Similar to the earlier reports from New York and Philadelphia, our center also encountered younger patients with large vessel occlusions. Although the neurointervention caseload was uncharacteristically low in March and April, four of the seven patients were ≤ 60 years old, and two of those were African American women in their 30’s. This trend of younger stroke patients was also present in the candidates for tPA. This was a novel finding and quite unexpected at our TSC, as our surrounding community is predominantly Caucasian with 34% of the population ≥ 65 years of age, no recent changes in the catchment area, physician staffing or proximity of other stroke centers that might have affected our hospital's population.

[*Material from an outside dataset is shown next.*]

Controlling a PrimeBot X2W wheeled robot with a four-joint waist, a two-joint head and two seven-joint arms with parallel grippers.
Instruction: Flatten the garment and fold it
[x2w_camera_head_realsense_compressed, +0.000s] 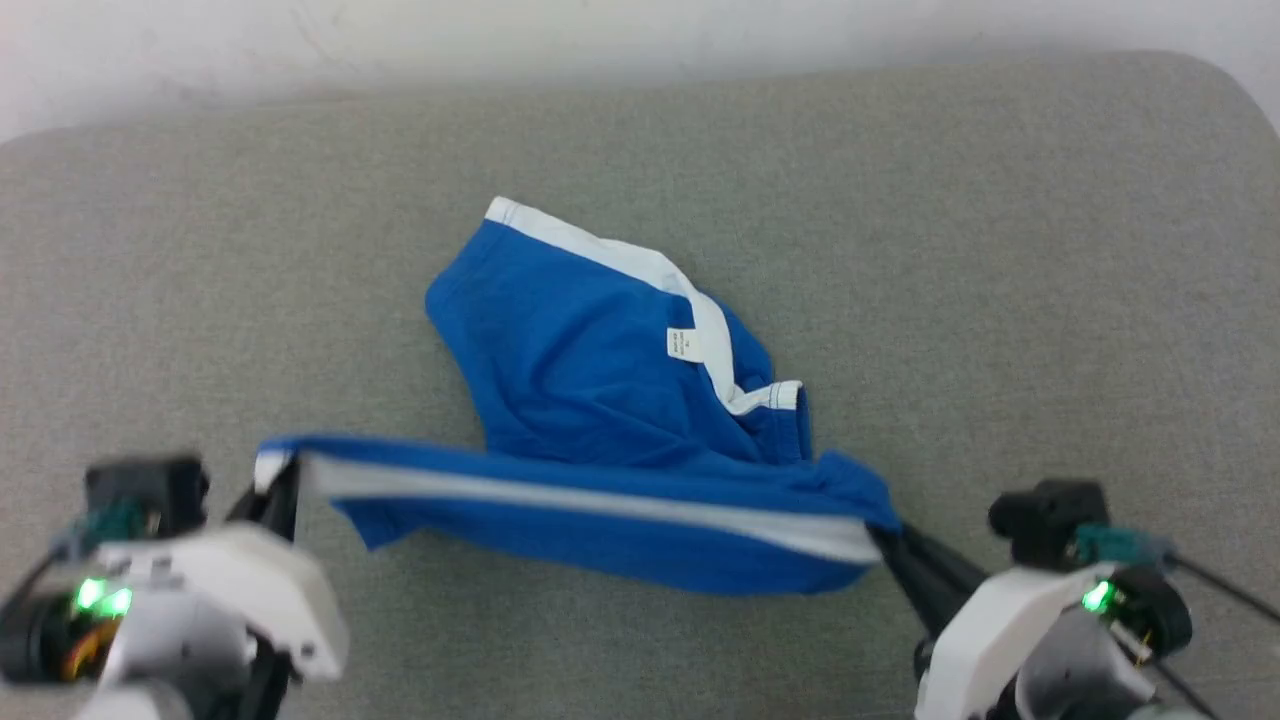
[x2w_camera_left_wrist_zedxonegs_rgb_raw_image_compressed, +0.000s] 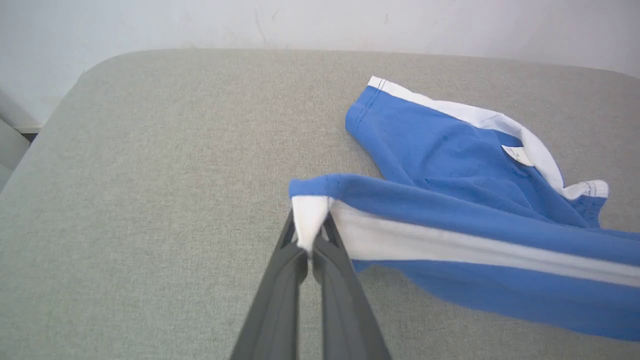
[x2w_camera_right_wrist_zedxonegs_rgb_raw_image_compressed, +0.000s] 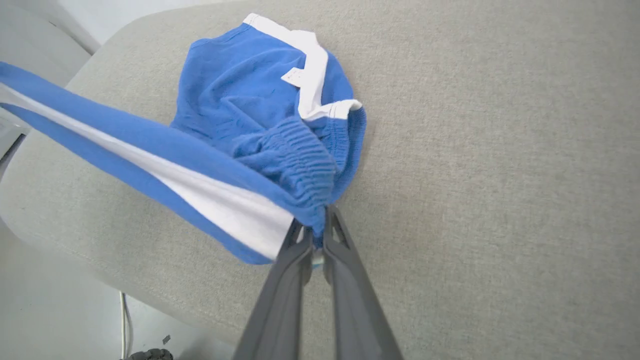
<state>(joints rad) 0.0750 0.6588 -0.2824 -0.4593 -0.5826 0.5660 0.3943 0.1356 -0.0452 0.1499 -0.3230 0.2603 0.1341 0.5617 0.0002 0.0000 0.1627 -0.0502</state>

In conclusion, our findings support the notion that Covid-19 has surely impacted stroke presentations, even in presumed low risk communities such as ours, and physicians caring for acute stroke patients may need to recognize and anticipate these unique patterns. As we move forward in this pandemic, it will also be imperative that we determine what mechanisms underlie these changes so that we can implement both preventative strategies and continue the most effective acute stroke treatments.
Authors contributed equally to the patient data collection, review and preparation of the manuscript.
Declaration of Competing Interest
There are no known financial or personal conflicts of interest.